**Your objective:**
Return, in their exact form, the lines that lie between the start of the data below and the line containing "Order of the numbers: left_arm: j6", with both ends included.

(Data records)
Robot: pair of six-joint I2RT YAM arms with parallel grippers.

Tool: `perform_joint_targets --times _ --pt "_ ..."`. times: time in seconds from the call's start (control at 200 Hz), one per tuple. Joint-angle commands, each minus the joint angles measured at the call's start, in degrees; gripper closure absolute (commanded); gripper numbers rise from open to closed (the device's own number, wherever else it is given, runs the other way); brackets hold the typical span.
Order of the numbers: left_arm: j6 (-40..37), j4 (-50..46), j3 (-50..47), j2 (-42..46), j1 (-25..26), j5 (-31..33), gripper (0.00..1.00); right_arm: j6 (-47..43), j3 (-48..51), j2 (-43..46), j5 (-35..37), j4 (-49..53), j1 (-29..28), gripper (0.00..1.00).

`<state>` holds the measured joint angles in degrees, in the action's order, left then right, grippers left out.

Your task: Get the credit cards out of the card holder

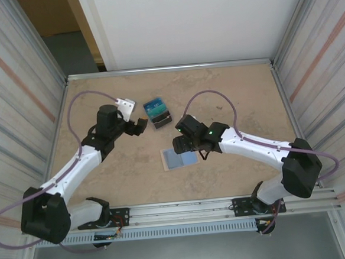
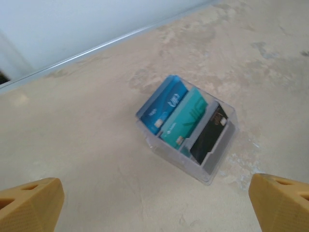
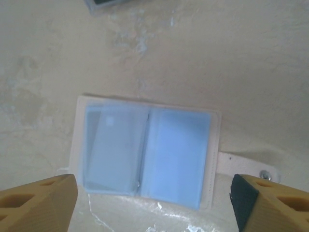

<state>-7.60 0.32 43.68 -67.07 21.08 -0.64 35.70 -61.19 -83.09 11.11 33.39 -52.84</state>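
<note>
The card holder [image 3: 147,154] lies spread open on the table, beige-rimmed with a pale blue glossy inside and its snap tab [image 3: 246,166] out to the right; it also shows as card holder [image 1: 179,158]. Under its left sleeve a tilted rectangular outline shows faintly. My right gripper [image 3: 154,208] hangs open just above it, fingers on either side, nothing held. The credit cards, blue [image 2: 164,104] and teal [image 2: 186,118], stand with a dark card [image 2: 208,133] in a clear tray [image 2: 212,166]. My left gripper [image 2: 157,212] is open and empty, just short of that tray.
The clear tray [image 1: 158,113] sits mid-table, a little beyond the card holder. Metal rails [image 1: 168,69] edge the beige tabletop, and corrugated walls [image 1: 15,87] rise close on both sides. My left gripper [image 1: 138,127] and right gripper [image 1: 183,144] are close together near the table's centre.
</note>
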Motion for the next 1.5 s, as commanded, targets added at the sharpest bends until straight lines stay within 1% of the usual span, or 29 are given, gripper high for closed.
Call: perform_joint_targets --times 0.0,0.105,0.286,0.471,0.651,0.807,0.967,1.198,1.313,1.383,1.493 --pt "11.0 3.3 -3.2 4.3 -1.1 6.2 0.01 2.4 -2.0 -1.3 0.7 1.8 -1.1 0.23" --pt "15.7 3.8 -6.3 7.2 -2.3 7.2 0.01 2.6 -3.0 -3.5 0.3 2.0 -2.2 0.31" --pt "19.3 3.7 -9.7 11.1 -2.8 11.9 0.01 1.7 -7.0 -9.1 1.5 4.2 -5.3 0.39" --pt "19.8 3.6 -11.5 12.5 -2.9 13.0 0.01 0.6 -11.5 -15.6 3.3 6.9 -7.8 0.47" --pt "20.1 3.8 -12.2 11.8 -2.9 12.1 0.01 -0.2 -13.6 -20.4 2.2 6.6 -8.2 0.52" --pt "20.1 3.3 -11.9 10.5 -3.0 11.6 0.01 -0.7 -15.7 -24.2 1.6 6.6 -8.1 0.54" --pt "20.3 3.2 -12.0 9.9 -2.9 11.2 0.01 -1.1 -16.1 -26.5 0.5 6.3 -8.1 0.53" --pt "20.3 3.6 -11.6 8.7 -3.0 9.9 0.01 -1.2 -15.3 -27.6 -1.7 5.4 -8.2 0.45" --pt "20.4 3.6 -11.3 8.1 -3.0 9.3 0.01 -1.1 -14.7 -28.2 -2.4 4.9 -8.3 0.43" --pt "20.4 3.6 -11.2 8.0 -3.0 9.2 0.01 -0.9 -14.3 -28.3 -2.6 4.6 -8.3 0.43" --pt "20.4 3.5 -11.1 8.0 -2.9 9.1 0.01 -0.7 -13.7 -28.8 -2.5 4.4 -8.2 0.47"
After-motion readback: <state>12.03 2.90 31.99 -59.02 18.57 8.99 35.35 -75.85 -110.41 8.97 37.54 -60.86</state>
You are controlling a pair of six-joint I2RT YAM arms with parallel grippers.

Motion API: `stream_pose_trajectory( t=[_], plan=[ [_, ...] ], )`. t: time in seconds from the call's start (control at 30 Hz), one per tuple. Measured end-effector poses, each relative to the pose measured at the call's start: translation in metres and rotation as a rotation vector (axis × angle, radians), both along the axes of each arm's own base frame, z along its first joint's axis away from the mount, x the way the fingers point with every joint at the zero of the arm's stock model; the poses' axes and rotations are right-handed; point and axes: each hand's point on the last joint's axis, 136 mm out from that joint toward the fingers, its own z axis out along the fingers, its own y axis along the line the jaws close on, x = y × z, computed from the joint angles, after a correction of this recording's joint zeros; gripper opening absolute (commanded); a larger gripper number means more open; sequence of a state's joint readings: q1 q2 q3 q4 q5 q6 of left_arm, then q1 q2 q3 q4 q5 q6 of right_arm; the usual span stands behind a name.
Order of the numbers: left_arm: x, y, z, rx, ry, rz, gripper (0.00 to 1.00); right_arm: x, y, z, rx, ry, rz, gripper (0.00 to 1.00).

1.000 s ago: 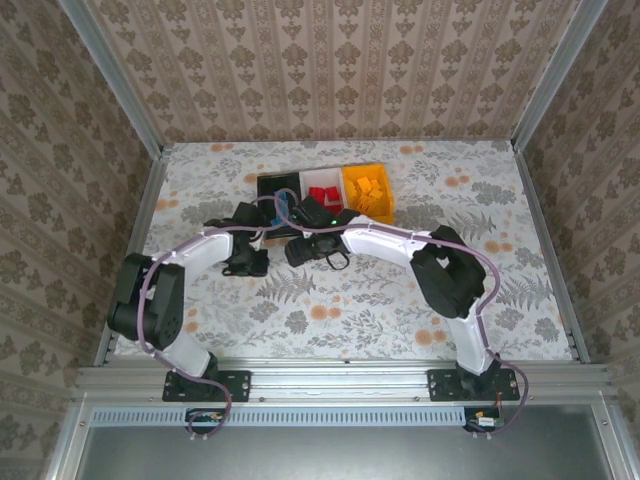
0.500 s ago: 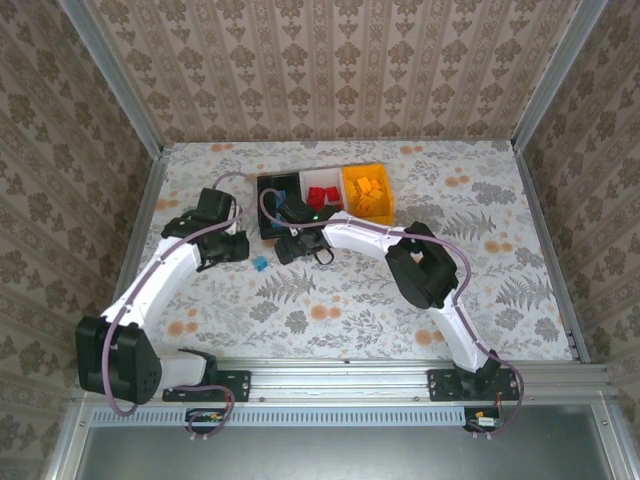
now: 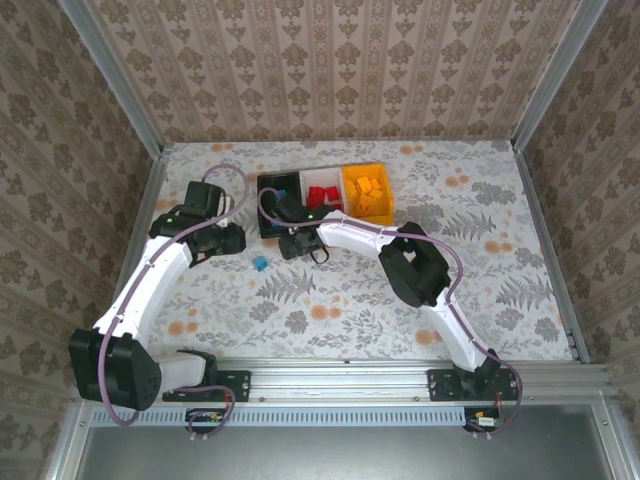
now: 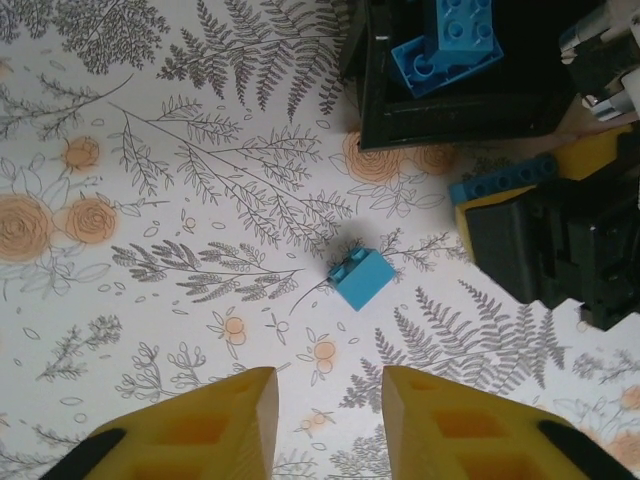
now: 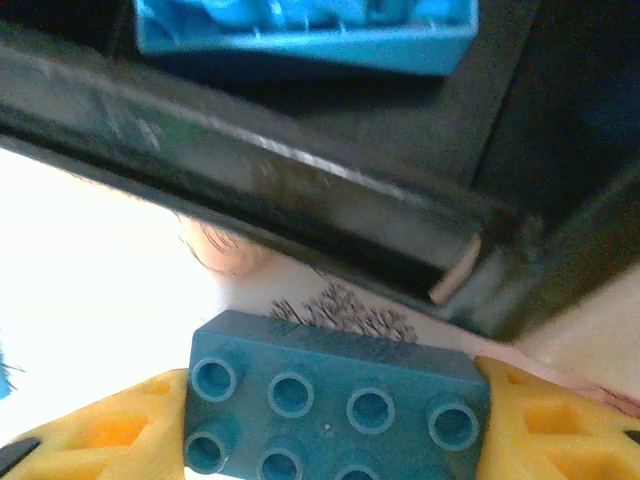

**Output:**
Robot: pair of six-joint I2RT YAM arms with parallel grippers.

Tool: `perform_joint_targets --times _ --pt "_ ..."`. times: time in seconds from the call's start (control at 200 Hz), one per tuple. Joint-angle commands, each minus the joint angles measured at the call's start, in degrees; gripper closure absolute (commanded); gripper numbers rise from open to closed (the device's own number, wherever else it is given, runs the other way); brackets hold the typical span.
Order of the numbers: left_arm: j6 (-40..37), j4 (-50..46), j3 (-50..47), j2 (-42..46), j1 (-25..26), j5 (-31..33), gripper (0.00..1.00); right_arm: j6 (-47..43), j3 (-48..51), j2 (-43..46), j5 (-35..37), j4 (-49..53), j1 (-29..28), gripper (0.00..1.00).

The output above is complete.